PEDRO M. GONZÁLEZ
En uno de los múltiples y a veces contradictorios manifiestos del nuevo partido estatal Podemos que circulan por la red, se relaciona la separación de poderes con la reforma de las instituciones de la Fiscalía General del Estado y el Tribunal Constitucional, de forma que la elección de sus titulares sea “más democrática”. Concretamente se propone la reforma de la figura del Ministerio Fiscal para garantizar su independencia así como del nombramiento de los Magistrados del Tribunal Constitucional y vocales del Consejo General del Poder Judicial, sin exponer, eso tampoco, de que manera y en que sentido.
Esta empanada mental debe ser clarificada por vía de urgencia. Ocupémonos ahora tan solo de lo referido al Ministerio Fiscal y al Tribunal Constitucional. Ambas instituciones son propias y características del estado de partidos y del subsiguiente control por éstos de la vida judicial. Su propia conceptuación y finalidad, su ontología, conlleva la imposibilidad de su reforma. Deben ser eliminadas, extirpadas de la raíz de la organización institucional de la democracia como imprescindible requisito para alcanzar la separación de poderes, requisito formal que junto con la existencia de principio representativo constituye la piedra de toque de cualquier sistema que se reclame democrático.
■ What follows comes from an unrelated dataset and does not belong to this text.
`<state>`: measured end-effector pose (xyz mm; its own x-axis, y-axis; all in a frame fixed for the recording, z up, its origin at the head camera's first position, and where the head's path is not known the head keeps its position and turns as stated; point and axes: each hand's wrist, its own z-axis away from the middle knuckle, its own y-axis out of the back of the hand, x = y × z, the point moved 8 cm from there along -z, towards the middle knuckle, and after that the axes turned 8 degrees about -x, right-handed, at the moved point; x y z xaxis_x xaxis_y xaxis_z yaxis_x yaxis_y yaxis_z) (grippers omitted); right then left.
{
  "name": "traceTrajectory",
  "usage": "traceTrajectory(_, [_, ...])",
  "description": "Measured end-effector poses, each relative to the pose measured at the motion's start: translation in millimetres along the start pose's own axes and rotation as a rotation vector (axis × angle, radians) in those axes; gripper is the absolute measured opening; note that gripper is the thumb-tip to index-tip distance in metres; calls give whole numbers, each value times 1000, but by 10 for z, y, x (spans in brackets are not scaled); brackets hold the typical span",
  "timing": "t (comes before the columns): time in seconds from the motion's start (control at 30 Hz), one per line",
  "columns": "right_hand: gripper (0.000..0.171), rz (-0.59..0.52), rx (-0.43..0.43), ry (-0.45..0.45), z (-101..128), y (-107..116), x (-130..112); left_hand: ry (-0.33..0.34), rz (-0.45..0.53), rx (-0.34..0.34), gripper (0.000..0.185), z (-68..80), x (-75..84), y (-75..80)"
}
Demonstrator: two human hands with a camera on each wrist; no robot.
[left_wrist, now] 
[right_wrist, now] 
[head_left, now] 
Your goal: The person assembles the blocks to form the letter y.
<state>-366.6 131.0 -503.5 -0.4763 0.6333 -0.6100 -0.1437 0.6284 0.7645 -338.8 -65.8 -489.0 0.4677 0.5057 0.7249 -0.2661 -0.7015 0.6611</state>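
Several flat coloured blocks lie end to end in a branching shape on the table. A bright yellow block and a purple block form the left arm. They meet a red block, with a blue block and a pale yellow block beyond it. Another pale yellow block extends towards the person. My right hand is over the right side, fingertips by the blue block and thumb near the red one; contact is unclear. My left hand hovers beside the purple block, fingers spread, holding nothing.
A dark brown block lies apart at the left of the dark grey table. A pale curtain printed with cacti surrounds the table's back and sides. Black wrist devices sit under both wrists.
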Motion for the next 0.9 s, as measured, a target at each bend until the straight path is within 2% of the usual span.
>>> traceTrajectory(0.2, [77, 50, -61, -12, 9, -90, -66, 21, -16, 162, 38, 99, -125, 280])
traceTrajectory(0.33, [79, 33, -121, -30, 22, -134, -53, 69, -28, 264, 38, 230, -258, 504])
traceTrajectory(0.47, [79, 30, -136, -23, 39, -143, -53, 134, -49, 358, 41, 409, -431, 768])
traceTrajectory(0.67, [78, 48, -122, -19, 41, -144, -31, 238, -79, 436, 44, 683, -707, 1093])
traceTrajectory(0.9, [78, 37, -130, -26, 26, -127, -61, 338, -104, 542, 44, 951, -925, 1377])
El Fiscal General del Estado es el máximo representante de un Ministerio Público estructurado jerárquicamente que se erige como defensor imparcial del derecho, función que resulta imposible si es elegido por el ejecutivo. Según su estatuto orgánico, la única diferencia con la función jurisdiccional de los jueces y magistrados estriba en su posición procesal. Por tanto la exclusiva forma de garantizar su independencia es mediante la unificación de las carreras fiscal y judicial a las que se acceda de forma también única quedando cada uno de estas funciones como puesto de destino en tal carrera unificada y dependiendo así exclusivamente de un Consejo de Justicia que cuente con presupuesto propio cuyo Presidente sea elegido por y entre todo el mundo jurídico en elecciones separadas.
Por su parte el Tribunal Constitucional, instituido como seguro y control político de la sociedad política sobre la escasa independencia judicial también debe desaparecer. Se trata un órgano parajudicial cuyos miembros son elegidos por los mismos partidos cuyos asuntos llegan a su ámbito decisorio, que se rige por la proporcionalidad electiva de sus “magistrados”. El indispensable principio de unidad jurisdiccional, que garantiza la independencia judicial, es incompatible con la existencia de este tribunal político de excepción. Si de verdad existiera unidad de jurisdicción, la misma fuerza estatal para declarar la inconstitucionalidad de una norma, acto administrativo o sentencia residiría en el más modesto juzgado de paz que en el mismísimo Tribunal Supremo (TS), contando todos ellos con la capacidad para llegar a tal declaración. Cosa distinta es que el sistema devolutivo de recursos permita llegar al propio TS en Sala Especial que decida en última instancia sobre la posible inconstitucionalidad, decantándola jurisprudencialmente.